Segment Open
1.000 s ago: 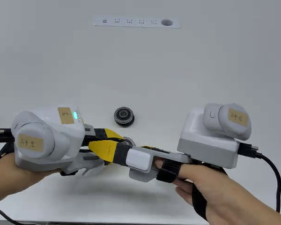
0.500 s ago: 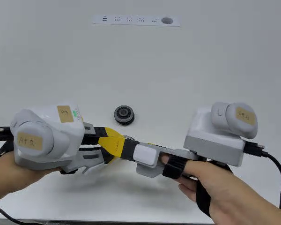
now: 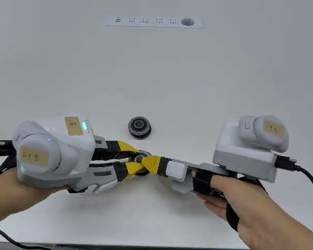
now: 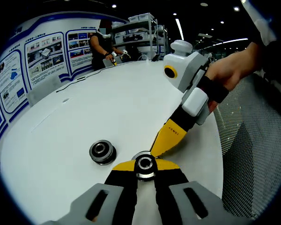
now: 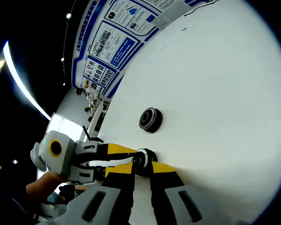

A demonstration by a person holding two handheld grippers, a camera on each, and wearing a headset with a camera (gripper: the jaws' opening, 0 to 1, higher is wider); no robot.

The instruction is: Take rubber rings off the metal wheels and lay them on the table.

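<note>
Now | wheel (image 4: pixel 145 167) gripped by left claw (image 4: pixel 145 164) | right claw (image 5: pixel 142 167) touching it

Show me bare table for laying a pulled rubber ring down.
Bare white table between the white power strip and the loose black-rimmed metal wheel, also right of that wheel. Crowded at front: left gripper and right gripper clamp the held metal wheel.

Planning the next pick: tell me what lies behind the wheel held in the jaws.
A second wheel lies on the table, apart; farther back, a power strip. Yellow jaws cover the sides of the held wheel.
</note>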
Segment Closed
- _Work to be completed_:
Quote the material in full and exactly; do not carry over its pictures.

- _Your response_:
1.000 s ago: 
0.500 s ago: 
now: 
now: 
now: 

A demonstration by a person holding two handheld grippers, a camera on each, and wearing a headset with a camera (gripper: the jaws' opening, 0 to 1, higher is wider); no robot.

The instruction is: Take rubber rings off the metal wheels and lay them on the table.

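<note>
Now | wheel (image 4: pixel 145 167) gripped by left claw (image 4: pixel 145 164) | right claw (image 5: pixel 142 167) touching it

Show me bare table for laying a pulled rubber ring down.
Bare white table between the white power strip and the loose black-rimmed metal wheel, also right of that wheel. Crowded at front: left gripper and right gripper clamp the held metal wheel.

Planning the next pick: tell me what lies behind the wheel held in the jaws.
A second wheel lies on the table, apart; farther back, a power strip. Yellow jaws cover the sides of the held wheel.
</note>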

Response complete; there is no more output.